Building Python on Your computer

Installing python and packages

Python itself is rather lightweight. It contains some basic objects, and a few basic builtin packages. Nevertheless it is quite a powerful language off the shelf. For this course you will not need anything beyond the basic builtin python.

There are a number of ways to install python, but one of the best for scientists is via Anaconda. Anaconda is a free and open source distribution of data science packages for Python/R and can manage your packages, dependencies, and environments. There are two ways to install python from Anaconda either 1) simply install Anaconda, which has most of the packages you may need and many that you will never use or 2) install miniconda (a very light weight version) and then add the packages you need when you need them.

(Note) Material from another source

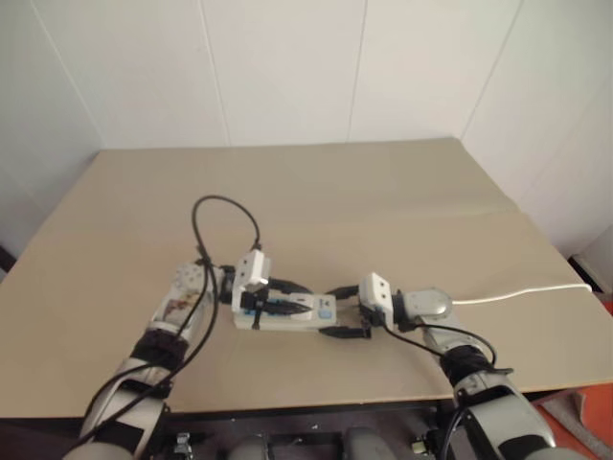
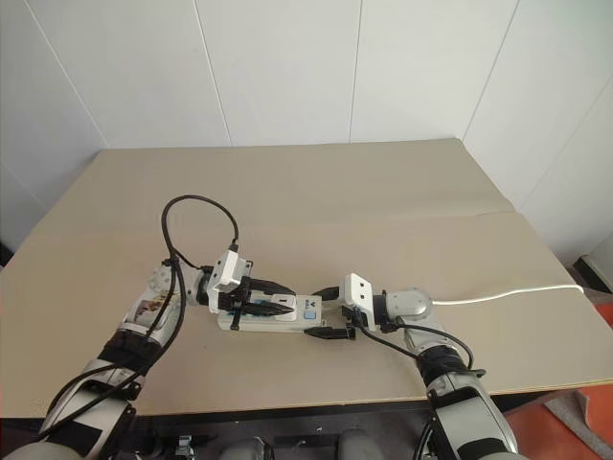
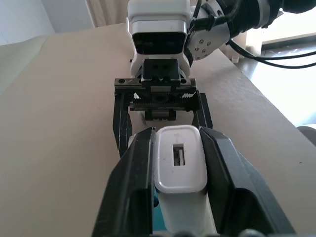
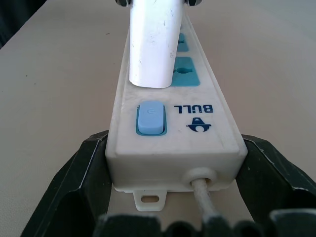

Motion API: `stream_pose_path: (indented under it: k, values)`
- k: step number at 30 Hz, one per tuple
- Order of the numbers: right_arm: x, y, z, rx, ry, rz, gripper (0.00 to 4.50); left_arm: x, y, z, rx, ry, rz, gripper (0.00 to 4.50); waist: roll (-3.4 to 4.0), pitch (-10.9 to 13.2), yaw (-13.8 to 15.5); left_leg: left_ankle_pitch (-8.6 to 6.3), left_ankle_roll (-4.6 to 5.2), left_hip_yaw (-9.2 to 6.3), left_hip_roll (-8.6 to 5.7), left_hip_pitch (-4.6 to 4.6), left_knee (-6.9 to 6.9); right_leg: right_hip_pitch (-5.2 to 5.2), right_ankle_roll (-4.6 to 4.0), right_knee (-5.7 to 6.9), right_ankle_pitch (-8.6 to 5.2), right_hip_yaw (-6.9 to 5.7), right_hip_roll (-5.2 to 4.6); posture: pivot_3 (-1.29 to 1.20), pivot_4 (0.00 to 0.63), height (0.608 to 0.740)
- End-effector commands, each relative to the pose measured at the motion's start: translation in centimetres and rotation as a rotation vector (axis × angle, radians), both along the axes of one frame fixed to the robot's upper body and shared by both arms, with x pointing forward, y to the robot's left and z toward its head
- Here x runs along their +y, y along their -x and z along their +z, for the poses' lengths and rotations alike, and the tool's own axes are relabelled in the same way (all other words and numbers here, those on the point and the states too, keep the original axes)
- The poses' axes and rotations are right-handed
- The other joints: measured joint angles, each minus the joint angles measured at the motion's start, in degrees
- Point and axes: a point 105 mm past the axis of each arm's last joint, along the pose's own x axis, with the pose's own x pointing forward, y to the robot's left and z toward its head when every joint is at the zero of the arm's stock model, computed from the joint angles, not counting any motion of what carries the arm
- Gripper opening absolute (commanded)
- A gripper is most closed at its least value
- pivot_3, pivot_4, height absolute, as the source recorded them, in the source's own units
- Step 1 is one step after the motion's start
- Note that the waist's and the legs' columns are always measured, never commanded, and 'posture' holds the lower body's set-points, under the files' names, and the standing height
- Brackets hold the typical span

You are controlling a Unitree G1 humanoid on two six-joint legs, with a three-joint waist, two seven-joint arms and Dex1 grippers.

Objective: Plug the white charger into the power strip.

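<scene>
Left gripper (image 3: 178, 168) has its 2 black fingers (image 3: 133, 182) on both sides of the white charger (image 3: 180, 165), very close to its sides; if they press it or only lie against it I cannot tell. Right gripper (image 4: 173, 168) is clamped across the end of the power strip (image 4: 173, 143), 1 finger (image 4: 81, 177) on each long side, at the end where the cord (image 4: 202, 197) comes out.

Some parts are hidden. In the head views the left gripper covers the left half of the strip (image 2: 278, 314), so only 1 blue socket (image 2: 310, 309) is seen there clearly. In the left wrist view the bottom of the charger is cut off by the picture edge, and its prongs are not seen in any view. In the right wrist view the charger (image 4: 154, 39) stands over the strip and its top is cut off; it hides the socket below it, so I cannot tell how deep it sits.

This charger is a small white box with rounded corners and a USB opening (image 3: 178, 157) on its upper face. It stands upright on the strip, next to the blue switch (image 4: 150, 118). Beside it 2 blue socket faces (image 4: 185, 73) are visible. A black logo (image 4: 197, 116) is printed near the switch. This strip lies flat on the beige table (image 1: 383, 192), between both arms, and its white cord (image 1: 522, 290) runs away to the right edge of the table.
</scene>
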Motion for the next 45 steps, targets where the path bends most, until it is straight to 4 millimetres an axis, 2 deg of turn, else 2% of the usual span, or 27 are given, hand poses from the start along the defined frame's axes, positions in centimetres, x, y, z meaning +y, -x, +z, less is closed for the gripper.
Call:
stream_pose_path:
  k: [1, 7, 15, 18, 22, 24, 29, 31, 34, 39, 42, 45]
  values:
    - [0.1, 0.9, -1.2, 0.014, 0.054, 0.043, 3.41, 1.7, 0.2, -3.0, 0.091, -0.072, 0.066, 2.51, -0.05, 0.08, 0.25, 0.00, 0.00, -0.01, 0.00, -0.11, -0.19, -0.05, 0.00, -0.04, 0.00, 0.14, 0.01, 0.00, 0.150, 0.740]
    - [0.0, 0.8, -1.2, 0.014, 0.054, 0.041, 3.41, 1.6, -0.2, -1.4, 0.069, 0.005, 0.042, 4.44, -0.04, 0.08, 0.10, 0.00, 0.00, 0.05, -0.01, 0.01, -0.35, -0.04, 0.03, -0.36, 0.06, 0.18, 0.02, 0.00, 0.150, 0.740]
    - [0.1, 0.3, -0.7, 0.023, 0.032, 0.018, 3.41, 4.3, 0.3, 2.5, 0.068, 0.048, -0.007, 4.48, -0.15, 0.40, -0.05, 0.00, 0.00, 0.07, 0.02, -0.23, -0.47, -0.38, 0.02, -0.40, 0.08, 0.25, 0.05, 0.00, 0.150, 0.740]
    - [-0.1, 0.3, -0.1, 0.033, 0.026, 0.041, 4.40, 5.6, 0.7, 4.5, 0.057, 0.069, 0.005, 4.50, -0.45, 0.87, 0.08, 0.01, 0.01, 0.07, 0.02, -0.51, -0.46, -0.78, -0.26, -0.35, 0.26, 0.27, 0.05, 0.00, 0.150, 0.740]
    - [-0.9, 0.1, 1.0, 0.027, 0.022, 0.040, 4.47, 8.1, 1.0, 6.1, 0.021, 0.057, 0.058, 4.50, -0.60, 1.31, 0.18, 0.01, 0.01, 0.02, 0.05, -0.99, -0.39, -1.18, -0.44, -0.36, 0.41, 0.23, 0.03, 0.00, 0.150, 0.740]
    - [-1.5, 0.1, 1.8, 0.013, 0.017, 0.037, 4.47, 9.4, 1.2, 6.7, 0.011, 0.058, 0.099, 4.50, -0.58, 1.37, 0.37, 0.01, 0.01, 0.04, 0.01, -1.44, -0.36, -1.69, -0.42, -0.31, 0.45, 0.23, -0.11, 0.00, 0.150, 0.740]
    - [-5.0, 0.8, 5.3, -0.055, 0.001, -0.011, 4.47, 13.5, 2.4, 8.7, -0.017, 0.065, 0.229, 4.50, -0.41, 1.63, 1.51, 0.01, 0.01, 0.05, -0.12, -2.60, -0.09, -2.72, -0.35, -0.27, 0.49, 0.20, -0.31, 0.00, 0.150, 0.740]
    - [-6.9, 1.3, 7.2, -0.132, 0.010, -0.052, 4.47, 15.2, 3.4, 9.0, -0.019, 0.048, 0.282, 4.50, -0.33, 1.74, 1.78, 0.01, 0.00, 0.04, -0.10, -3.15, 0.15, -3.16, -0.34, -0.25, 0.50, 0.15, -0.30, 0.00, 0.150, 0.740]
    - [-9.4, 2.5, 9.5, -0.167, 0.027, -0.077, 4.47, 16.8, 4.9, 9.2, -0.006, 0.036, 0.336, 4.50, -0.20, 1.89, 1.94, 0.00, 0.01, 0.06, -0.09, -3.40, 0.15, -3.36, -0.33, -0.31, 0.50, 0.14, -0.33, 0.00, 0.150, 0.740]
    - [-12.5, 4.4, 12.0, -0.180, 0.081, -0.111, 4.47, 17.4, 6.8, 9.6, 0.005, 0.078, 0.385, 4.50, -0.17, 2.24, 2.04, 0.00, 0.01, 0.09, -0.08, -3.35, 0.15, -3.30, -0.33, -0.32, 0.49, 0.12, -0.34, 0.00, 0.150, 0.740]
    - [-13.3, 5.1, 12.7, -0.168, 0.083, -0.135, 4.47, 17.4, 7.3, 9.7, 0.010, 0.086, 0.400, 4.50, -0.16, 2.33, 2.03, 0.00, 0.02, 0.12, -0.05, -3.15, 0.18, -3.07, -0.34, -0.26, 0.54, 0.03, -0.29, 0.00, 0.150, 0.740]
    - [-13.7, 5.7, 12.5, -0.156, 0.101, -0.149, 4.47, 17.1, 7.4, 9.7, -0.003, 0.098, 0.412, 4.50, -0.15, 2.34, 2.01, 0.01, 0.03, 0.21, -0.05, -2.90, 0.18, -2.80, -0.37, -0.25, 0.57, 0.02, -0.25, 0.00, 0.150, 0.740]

Both the full Anaconda and the Miniconda installations come with the core Python installation and the conda package manager. In addition to this, the full Anaconda installation comes with 1,400+ additional packages.

For this course we recommend installing miniconda as that is all you need and we discuss this later. As you progress it is good experience to start creating environments for your projects. In the long run it will save you time as you will not need to fight through dependency issues (where one packaged depends on a specific version of another).

Packages are really the ace in the hole when it comes to python. There are tens of thousands of packages that have been developed to make programming easier. Complex statistical analysis?, check; interactive data visualisation?, check. Basically if you need to do something, there’s probably a package for that. For this course you will not be using any packages that are not already built into python. That said as soon as you begin really doing work in python you’ll use packages galore.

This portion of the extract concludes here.